BUG/MEDIUM: listener/threads: fix a remaining race in the listener's accept()
Recent fix 4c044e274c ("BUG/MEDIUM: listener/thread: fix a race when
pausing a listener") is insufficient and moves the race slightly farther.
What now happens is that if we're limiting a listener due to a transient
error such as an accept() error for example, or because the proxy's
maxconn was reached, another thread might in the mean time have switched
again to LI_READY and at the end of the function we'll disable polling on
this FD, resulting in a listener that never accepts anything anymore. It
can more easily happen when sending SIGTTOU/SIGTTIN to temporarily pause
the listeners to let another process bind next to them.

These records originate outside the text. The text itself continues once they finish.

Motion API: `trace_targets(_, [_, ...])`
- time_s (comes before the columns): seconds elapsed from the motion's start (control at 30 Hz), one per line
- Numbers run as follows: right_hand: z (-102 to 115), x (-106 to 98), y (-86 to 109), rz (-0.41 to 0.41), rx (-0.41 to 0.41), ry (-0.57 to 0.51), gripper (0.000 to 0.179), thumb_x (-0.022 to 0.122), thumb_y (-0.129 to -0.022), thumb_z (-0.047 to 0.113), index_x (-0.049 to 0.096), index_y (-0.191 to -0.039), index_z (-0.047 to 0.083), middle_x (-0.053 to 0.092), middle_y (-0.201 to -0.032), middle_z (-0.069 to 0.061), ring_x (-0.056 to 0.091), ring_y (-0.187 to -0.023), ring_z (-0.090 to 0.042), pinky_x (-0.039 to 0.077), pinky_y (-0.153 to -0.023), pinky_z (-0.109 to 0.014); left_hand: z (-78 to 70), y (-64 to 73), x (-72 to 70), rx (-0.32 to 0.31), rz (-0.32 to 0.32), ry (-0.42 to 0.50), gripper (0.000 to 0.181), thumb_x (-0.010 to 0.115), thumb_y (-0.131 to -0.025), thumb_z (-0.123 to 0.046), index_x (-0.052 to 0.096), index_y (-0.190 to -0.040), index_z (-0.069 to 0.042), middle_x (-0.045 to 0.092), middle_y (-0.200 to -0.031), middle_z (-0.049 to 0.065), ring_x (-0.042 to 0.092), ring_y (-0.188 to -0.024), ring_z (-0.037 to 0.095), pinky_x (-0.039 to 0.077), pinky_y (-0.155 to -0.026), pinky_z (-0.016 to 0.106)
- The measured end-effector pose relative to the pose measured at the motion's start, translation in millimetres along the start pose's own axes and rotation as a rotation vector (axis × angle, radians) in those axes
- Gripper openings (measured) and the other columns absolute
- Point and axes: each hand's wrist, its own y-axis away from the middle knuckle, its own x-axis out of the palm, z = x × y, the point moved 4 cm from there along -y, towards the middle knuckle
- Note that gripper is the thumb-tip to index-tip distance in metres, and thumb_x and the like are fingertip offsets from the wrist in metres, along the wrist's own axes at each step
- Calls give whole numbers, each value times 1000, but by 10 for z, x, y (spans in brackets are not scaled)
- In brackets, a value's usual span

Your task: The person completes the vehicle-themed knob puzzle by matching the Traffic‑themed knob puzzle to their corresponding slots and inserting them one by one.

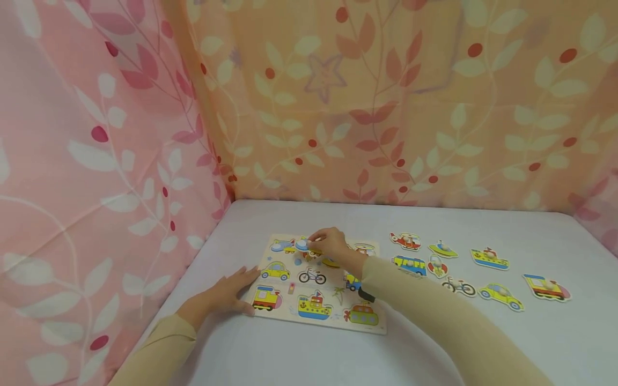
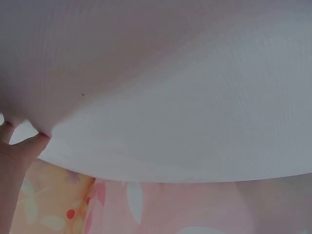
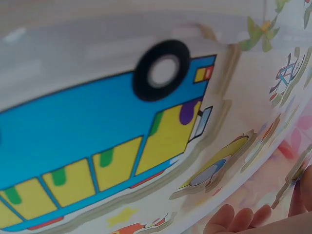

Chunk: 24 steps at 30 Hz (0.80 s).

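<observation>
A pegboard puzzle [image 1: 292, 289] with vehicle pictures lies on the white table. At its left edge my left hand [image 1: 236, 287] rests with fingers and thumb spread; in the left wrist view part of that left hand [image 2: 22, 151] shows at the far left. Over the board's top row, my right hand [image 1: 330, 244] pinches a blue and yellow puzzle piece [image 1: 302, 245], whose exact picture is partly hidden by the fingers. The right wrist view shows the board's bus picture [image 3: 97, 146] up close, and the right hand's curled fingers [image 3: 239, 219] at lower right.
Loose pieces lie right of the board: a helicopter [image 1: 406, 241], a flying saucer [image 1: 442, 249], a bus [image 1: 409, 265], a rocket [image 1: 437, 266], a ship [image 1: 490, 258], a bicycle [image 1: 459, 287], a car [image 1: 501, 296] and a train [image 1: 546, 288]. Patterned curtains [image 1: 367, 107] stand behind and left.
</observation>
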Motion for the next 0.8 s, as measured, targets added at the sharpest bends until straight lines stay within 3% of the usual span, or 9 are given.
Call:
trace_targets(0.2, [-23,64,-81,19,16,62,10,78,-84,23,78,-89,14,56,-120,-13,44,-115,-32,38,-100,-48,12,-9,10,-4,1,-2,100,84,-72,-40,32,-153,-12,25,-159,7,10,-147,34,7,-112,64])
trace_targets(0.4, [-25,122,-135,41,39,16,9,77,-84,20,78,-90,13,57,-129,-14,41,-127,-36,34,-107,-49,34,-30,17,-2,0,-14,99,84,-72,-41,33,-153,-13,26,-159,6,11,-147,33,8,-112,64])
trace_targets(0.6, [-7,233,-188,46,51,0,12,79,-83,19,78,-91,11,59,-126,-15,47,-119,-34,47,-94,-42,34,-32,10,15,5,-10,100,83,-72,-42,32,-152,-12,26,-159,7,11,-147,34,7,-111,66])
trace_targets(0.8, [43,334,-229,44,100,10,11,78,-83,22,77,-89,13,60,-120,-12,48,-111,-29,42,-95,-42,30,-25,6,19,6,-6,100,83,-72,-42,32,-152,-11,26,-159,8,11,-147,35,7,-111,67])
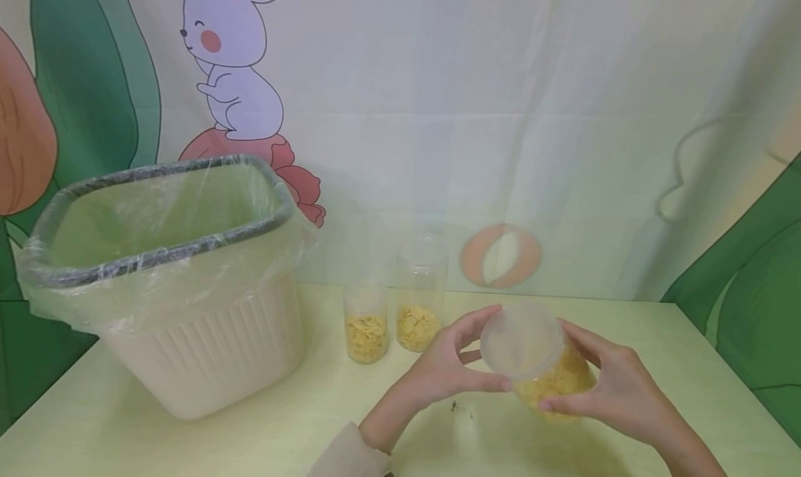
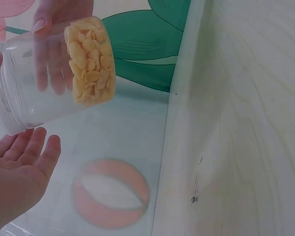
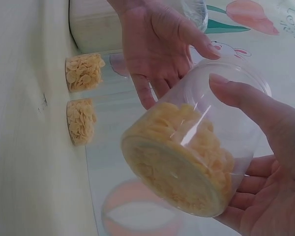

What this patch does instead is to move all enable/disable operations at
the end of the function and condition them to the state. The listener's
state is checked under the lock and the FD's polling state adjusted
accordingly so that the listener's state and the FD always remain 100%
synchronized. It was verified with 16 threads that the cost of taking
that lock is not measurable so that's fine.
This should be backported to the same branches the patch above is
backported to.
(cherry picked from commit 92079934a913a330a57e6d84eba3dca68c0cde8e)
Signed-off-by: Willy Tarreau <w@1wt.eu>
(cherry picked from commit 5d5baf06574cfe9892bf8215633f6981852c3238)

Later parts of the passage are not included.